[Extracted data entries]
Content starts

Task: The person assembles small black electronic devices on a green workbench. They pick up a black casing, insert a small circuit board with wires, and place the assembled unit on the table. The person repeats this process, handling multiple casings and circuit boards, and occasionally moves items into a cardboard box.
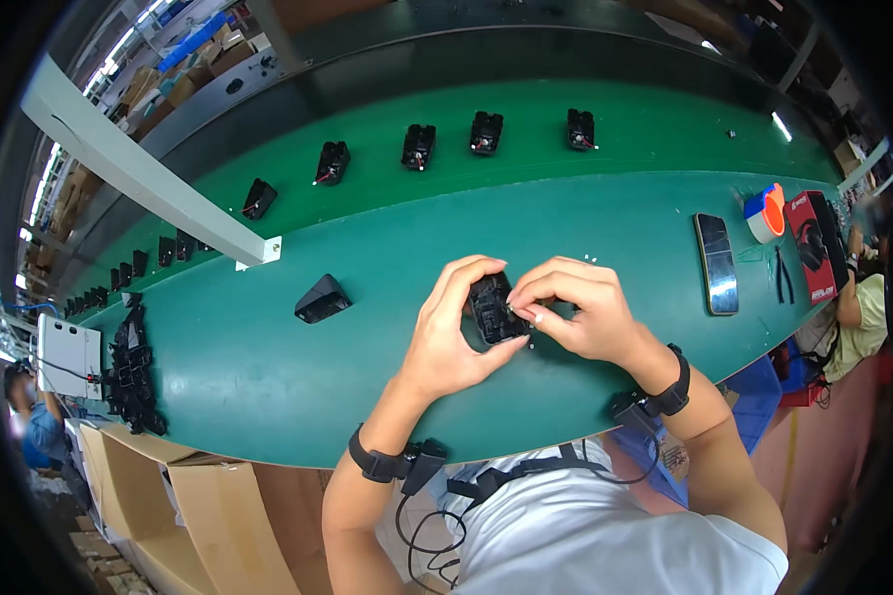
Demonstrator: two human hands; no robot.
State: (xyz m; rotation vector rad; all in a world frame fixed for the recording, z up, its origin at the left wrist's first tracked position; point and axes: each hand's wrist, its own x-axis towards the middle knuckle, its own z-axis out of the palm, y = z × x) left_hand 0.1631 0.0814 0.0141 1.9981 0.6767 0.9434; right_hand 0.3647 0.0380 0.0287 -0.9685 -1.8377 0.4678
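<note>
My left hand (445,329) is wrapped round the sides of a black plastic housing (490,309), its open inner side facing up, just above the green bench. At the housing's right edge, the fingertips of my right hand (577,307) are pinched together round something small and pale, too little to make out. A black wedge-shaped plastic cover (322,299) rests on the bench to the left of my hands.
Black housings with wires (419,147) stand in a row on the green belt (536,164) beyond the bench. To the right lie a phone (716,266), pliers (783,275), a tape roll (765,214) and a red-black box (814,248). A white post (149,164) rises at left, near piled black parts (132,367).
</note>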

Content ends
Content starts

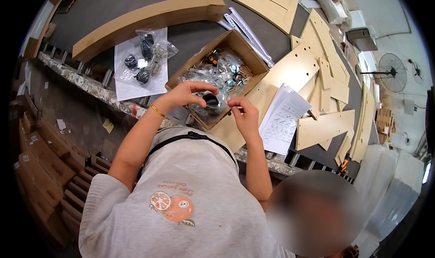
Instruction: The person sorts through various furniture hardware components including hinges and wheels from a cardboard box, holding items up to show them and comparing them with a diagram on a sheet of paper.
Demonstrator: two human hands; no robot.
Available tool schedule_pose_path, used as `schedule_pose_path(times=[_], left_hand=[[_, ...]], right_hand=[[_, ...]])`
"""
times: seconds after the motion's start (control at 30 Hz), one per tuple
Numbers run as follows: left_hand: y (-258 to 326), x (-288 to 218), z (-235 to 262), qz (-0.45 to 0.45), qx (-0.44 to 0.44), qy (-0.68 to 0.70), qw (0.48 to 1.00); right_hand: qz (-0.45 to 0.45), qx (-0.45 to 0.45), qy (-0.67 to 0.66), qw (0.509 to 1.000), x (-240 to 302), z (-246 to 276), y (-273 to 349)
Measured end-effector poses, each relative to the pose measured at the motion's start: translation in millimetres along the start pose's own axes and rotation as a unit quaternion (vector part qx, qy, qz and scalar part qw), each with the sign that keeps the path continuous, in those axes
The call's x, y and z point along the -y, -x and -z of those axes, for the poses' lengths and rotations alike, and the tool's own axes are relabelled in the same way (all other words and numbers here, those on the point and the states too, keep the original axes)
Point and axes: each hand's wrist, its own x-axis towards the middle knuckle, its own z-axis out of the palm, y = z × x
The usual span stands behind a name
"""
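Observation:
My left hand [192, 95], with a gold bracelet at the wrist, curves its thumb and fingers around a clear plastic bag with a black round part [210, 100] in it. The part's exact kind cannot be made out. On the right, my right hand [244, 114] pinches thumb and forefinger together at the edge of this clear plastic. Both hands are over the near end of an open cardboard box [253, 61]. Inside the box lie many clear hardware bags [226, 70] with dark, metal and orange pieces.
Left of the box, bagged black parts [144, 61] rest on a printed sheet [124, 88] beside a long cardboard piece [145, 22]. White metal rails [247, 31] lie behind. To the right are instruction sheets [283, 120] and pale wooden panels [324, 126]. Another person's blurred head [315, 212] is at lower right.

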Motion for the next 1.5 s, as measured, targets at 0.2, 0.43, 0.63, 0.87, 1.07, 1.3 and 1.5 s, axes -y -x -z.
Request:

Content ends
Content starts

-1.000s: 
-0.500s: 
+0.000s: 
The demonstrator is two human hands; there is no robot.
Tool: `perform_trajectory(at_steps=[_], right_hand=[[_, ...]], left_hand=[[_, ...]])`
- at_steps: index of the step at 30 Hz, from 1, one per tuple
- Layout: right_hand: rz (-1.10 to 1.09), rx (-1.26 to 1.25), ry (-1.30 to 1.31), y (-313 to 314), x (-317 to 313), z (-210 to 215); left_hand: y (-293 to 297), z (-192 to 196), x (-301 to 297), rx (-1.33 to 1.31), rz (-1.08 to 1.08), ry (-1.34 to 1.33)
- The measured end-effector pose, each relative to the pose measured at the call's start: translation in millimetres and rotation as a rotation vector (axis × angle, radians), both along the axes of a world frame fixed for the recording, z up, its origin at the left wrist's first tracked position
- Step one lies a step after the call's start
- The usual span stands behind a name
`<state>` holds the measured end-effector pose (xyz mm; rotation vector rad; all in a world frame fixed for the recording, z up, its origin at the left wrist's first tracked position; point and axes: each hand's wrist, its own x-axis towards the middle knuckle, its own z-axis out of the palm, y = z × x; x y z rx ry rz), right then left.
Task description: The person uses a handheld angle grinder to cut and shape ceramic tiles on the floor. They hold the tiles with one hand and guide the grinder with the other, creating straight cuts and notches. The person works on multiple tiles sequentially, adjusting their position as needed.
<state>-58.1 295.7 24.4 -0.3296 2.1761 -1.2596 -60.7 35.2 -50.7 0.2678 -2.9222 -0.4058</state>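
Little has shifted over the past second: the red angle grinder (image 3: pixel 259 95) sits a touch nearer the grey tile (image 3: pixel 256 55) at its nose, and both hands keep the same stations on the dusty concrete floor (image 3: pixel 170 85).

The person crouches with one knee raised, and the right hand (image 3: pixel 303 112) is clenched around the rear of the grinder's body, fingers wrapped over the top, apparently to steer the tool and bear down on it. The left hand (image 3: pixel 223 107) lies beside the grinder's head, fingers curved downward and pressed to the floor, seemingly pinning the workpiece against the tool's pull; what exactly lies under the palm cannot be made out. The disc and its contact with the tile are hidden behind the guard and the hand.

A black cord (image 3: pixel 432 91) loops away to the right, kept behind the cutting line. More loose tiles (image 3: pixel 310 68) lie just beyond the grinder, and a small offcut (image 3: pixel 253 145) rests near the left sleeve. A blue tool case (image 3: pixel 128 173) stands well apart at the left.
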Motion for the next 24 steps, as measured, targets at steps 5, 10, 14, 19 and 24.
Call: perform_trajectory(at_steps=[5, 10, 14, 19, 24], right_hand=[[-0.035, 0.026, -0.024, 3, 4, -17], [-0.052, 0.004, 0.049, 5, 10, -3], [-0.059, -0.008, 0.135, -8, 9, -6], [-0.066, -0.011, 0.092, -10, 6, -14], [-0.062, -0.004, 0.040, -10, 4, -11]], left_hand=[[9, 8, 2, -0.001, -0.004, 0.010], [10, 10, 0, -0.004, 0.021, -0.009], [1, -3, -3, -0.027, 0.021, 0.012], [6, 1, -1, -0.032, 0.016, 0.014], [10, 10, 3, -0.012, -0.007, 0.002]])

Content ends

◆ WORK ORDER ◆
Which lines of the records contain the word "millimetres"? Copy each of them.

◆ EXERCISE OUTPUT ◆
Measured end-effector poses, each relative to the pose measured at the motion's start: translation in millimetres along the start pose's own axes and rotation as a unit quaternion (vector part qx, qy, qz and scalar part qw), each with the sign that keeps the path continuous, in those axes
- The measured end-effector pose, each relative to the pose measured at the call's start: translation in millimetres and rotation as a rotation vector (axis × angle, radians), both along the axes of a world frame fixed for the recording, z up, its origin at the left wrist's first tracked position

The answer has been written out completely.